GOAL OF THE EXERCISE
Lines that include "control" make up the answer; copy all of them from the data below.

RECORDED INFORMATION
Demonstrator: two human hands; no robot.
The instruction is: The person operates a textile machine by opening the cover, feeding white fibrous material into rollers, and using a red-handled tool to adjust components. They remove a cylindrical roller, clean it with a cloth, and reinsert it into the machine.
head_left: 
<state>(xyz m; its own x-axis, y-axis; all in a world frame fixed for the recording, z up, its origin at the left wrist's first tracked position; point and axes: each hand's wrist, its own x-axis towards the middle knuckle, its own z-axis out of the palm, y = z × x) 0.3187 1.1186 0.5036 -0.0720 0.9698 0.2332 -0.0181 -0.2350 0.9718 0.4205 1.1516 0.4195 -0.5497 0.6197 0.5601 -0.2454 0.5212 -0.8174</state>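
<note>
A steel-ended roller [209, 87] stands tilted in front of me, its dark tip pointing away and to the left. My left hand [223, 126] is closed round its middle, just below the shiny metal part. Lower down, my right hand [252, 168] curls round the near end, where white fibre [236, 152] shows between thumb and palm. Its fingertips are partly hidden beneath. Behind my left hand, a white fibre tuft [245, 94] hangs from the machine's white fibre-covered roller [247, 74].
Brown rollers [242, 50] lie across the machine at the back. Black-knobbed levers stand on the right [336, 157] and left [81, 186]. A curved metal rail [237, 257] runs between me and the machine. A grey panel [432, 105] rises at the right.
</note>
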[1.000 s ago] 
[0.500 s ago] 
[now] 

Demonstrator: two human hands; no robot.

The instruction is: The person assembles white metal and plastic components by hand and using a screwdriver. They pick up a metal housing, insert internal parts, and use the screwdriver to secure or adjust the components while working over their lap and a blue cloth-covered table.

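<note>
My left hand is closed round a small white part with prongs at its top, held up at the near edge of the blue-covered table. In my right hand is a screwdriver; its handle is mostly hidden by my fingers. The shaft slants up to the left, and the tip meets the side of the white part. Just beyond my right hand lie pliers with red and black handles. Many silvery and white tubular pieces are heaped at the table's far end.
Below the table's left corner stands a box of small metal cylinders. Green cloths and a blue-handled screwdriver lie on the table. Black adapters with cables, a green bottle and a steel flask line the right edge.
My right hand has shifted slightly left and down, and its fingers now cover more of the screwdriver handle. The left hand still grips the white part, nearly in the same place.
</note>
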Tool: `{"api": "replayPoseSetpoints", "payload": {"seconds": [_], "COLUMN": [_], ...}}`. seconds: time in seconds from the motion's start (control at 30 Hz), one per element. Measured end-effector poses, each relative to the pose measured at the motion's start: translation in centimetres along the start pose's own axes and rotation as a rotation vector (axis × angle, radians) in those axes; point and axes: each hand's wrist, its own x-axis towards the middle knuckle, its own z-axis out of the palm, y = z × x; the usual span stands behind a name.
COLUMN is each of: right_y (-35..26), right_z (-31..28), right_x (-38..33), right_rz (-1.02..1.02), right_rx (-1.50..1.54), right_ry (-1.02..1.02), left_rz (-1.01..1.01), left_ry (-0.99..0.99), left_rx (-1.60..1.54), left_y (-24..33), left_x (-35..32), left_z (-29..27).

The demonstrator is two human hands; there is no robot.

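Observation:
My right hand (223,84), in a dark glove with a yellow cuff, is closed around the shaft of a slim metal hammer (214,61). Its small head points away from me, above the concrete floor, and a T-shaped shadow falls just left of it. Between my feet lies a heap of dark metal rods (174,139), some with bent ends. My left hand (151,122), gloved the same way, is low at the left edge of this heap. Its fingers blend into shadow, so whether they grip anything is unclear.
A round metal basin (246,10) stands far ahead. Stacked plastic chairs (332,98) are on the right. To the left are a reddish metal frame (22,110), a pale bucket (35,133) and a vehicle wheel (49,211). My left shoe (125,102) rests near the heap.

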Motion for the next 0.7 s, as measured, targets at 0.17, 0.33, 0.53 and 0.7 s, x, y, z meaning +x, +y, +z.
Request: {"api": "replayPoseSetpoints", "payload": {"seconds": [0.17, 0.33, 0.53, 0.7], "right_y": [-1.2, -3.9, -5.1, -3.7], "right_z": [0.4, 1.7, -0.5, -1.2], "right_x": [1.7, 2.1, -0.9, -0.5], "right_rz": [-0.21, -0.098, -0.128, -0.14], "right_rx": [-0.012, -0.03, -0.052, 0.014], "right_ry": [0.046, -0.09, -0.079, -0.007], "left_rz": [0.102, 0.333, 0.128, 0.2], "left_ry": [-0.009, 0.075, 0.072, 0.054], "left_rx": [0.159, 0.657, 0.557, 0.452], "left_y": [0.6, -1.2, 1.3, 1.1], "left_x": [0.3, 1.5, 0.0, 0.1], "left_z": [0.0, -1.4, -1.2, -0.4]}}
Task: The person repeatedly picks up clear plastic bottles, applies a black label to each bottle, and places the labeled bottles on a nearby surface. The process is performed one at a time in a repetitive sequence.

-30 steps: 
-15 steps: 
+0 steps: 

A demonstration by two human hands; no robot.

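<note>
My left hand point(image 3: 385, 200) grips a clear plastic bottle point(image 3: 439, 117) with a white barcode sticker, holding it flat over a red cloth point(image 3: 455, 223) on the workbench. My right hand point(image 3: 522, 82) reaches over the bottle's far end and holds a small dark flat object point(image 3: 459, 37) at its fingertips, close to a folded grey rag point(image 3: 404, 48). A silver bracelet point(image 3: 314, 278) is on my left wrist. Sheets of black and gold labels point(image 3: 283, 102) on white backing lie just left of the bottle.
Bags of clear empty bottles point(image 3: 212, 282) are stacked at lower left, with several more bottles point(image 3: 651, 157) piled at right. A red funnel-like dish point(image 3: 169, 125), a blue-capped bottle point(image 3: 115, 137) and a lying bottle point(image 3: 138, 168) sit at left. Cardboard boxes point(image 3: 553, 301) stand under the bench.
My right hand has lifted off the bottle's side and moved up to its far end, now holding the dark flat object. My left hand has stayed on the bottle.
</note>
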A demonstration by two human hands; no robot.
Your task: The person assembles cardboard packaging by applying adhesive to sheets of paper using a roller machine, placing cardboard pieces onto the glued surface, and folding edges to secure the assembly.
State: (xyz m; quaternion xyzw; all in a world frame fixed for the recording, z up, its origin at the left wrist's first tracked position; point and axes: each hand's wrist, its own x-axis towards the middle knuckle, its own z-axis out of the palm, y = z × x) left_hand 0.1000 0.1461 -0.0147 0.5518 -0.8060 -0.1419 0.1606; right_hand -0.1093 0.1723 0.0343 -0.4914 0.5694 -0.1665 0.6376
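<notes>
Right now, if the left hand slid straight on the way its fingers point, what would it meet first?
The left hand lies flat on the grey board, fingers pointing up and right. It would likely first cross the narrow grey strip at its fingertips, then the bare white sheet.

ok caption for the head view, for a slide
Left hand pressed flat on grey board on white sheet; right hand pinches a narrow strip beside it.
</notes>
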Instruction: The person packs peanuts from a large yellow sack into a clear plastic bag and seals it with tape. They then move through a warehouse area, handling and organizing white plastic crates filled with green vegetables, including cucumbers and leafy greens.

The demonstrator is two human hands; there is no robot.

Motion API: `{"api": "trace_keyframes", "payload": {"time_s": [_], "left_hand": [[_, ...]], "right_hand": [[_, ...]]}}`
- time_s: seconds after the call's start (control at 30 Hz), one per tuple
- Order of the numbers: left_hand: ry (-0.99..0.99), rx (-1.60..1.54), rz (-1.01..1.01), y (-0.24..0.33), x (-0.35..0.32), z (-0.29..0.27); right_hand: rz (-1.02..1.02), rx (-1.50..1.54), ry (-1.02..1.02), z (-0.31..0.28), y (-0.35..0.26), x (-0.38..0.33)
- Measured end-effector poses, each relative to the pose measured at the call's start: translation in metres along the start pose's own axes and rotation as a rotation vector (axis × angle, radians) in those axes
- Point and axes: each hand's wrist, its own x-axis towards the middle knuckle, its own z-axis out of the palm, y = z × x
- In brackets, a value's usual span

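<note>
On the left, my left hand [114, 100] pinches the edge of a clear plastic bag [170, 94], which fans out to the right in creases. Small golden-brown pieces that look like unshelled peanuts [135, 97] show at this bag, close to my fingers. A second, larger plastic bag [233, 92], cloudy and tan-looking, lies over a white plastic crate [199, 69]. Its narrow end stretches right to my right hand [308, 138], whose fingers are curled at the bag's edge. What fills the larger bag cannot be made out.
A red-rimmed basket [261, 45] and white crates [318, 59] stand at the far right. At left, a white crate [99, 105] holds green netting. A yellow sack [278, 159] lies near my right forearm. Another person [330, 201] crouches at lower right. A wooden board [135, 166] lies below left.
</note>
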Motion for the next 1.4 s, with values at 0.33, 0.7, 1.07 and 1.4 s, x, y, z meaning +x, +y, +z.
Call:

RESPONSE TO THE EXERCISE
Tool: `{"api": "replayPoseSetpoints", "payload": {"seconds": [_], "COLUMN": [_], ...}}`. seconds: time in seconds from the motion's start (control at 30 Hz), one per element. Measured end-effector poses, each relative to the pose measured at the motion's start: translation in centimetres along the start pose's own axes and rotation as a rotation vector (axis × angle, radians) in those axes; point and axes: each hand's wrist, its own x-axis towards the middle knuckle, its own z-axis out of the palm, y = z × x; the usual span stands behind a name.
- time_s: seconds after the call's start (control at 30 Hz), one per tuple

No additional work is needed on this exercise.